-3

I have a DataFrame which has a column in the form of string. This looks like:

`+--------------------------------------------------------------------------------------------------------------------------------------+
|queue_sequence                                                                                                                        |
+--------------------------------------------------------------------------------------------------------------------------------------+
|In Queue,In-Progress,Internally,Development Done/ Eng testing,In-Progress,Development Done/ Eng testing,Complete                      |
|In Queue,In-Progress,Complete,In-Progress,Complete                                                                                    |
|In Queue,Development,Development Ready,In Queue,Development,In Queue,Complete                                                         |
|In Queue,Analyze,In-Progress,ISRM,Externally,ISRM,Complete                                                                            |
|In Queue,Complete,In-Progress,Complete                                                                                                |
|In Queue,DSM/UCL,Complete                                                                                                             |
|In Queue,In-Progress,Development Done/ Eng testing,Complete,In Queue,In-Progress,Development Done/ Eng testing,Complete               |
|In Queue,In-Progress,Externally,Development Done/ Eng testing,Complete                                                                |
|In Queue,In-Progress,Development Done/ Eng testing,DSM/UCL,In-Progress,ISRM,In-Progress,Development Done/ Eng testing,Complete        |
|In Queue,Development,Development Ready,In Queue,Development,Development Done/ Eng testing,Development,Complete                        |
|In Queue,In-Progress,In Queue,In-Progress,ISRM,Complete                                                                               |
|In Queue,Development Ready,In-Progress,Done,Complete                                                                                  |`

I want to take the unique of all the comma separated words in each row.

I have tried the following code

 `df.select("queue_sequence") .collect() .map(_.mkString)` 

and stored it in a variable which looks like a Array[String]:

Array[String] = Array(In Queue,
                      In-Progress,
                      Internally,
                      Development Done/ Eng testing,
                      In-Progress,
                      Development Done/ Eng testing,
                      Complete, 
                      In Queue,
                      In-Progress,
                      Complete,
                      In-Progress,
                      Complete, 
                      In Queue,
                      Analyze,
                      In-Progress,
                      ISRM,
                      Externally,
                      ISRM,
                      Complete, 
                      In Queue,
                      Development,
                      Development Ready,
                      In Queue,
                      Development,
                      In Queue,Complete
                     )

But this list is not unique . So how do i get them to distinct format

I tried the following:

.toSet.toList
.toList.Distinct

I am unable to get distinct words from that array.
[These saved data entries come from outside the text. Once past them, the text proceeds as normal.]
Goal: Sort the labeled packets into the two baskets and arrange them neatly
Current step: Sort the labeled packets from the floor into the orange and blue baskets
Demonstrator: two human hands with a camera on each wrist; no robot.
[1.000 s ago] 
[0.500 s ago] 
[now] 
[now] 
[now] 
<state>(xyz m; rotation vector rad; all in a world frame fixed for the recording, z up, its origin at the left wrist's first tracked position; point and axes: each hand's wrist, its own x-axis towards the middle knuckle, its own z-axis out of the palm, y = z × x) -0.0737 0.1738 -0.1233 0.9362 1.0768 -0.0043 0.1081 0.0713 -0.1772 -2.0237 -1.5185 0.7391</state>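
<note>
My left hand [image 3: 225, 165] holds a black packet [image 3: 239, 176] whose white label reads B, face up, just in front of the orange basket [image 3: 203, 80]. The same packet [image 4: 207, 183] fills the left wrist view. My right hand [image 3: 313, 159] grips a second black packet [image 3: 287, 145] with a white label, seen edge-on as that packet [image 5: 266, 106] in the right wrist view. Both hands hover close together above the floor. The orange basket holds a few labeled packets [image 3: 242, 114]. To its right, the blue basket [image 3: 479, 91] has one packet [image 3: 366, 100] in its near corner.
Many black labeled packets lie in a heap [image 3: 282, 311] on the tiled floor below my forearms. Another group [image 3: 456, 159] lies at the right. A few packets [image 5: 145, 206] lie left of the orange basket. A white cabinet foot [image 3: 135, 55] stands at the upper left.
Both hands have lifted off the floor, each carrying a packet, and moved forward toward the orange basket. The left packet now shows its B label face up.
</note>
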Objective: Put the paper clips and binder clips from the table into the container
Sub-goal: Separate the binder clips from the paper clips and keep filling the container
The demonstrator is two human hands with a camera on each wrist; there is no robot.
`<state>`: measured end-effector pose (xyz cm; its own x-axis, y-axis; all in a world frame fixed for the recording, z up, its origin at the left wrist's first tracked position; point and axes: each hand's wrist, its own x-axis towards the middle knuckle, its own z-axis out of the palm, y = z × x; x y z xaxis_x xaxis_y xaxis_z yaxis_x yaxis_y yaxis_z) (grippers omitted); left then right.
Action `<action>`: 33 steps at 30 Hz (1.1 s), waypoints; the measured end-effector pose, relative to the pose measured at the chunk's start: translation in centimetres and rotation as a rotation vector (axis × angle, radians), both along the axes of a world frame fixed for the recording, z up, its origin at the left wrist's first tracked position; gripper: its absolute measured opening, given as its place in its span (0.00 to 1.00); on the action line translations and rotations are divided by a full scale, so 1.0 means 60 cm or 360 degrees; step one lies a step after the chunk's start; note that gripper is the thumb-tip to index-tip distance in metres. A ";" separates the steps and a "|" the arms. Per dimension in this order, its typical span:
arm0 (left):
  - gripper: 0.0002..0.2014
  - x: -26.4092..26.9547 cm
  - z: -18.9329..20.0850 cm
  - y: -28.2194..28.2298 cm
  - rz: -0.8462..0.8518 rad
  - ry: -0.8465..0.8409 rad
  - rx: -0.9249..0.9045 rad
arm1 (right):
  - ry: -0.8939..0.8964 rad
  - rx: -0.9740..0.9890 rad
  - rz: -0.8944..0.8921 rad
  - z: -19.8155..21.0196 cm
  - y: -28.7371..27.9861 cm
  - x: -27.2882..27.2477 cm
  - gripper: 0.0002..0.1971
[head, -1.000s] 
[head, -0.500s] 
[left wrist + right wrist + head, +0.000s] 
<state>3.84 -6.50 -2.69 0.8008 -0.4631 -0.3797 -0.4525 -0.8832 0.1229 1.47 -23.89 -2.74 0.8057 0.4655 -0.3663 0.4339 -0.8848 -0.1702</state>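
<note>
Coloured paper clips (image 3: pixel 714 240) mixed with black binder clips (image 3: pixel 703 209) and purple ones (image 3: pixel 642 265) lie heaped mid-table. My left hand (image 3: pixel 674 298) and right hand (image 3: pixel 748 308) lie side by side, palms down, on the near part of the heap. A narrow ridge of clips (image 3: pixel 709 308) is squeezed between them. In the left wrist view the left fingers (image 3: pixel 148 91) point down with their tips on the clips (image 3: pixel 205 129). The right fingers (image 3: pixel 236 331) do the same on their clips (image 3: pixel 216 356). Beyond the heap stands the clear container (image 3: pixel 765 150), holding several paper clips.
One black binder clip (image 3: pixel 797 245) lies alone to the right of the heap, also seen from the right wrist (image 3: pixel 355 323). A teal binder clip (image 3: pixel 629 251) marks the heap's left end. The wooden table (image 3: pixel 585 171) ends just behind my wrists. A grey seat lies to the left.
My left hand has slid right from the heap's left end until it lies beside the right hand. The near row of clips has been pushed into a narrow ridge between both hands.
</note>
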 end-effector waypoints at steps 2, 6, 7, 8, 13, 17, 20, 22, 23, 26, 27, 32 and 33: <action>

I tried the above-mentioned methods, but none of them worked.

Leothorn
  • 1,345
  • 1
  • 23
  • 45
Vikrant
  • 139
  • 1
  • 12

2 Answers2

1

This works normally. Here are some examples with your data:

Your array:

arr: Array[String] = Array(In Queue, In-Progress, Internally, Development Done/ Eng testing, In-Progress, Development Done/ Eng testing, Complete, In Queue, In-Progress, Complete, In-Progress, Complete, In Queue, Analyze, In-Progress, ISRM, Externally, ISRM, Complete, In Queue, Development, Development Ready, In Queue, Development, In Queue, Complete)

Distinct elements:

Approach 1: Use distinct directly on the array

val distinct_array=arr.distinct
distinct_array: Array[String] = Array(In Queue, In-Progress, Internally, Development Done/ Eng testing, Complete, Analyze, ISRM, Externally, Development, Development Ready)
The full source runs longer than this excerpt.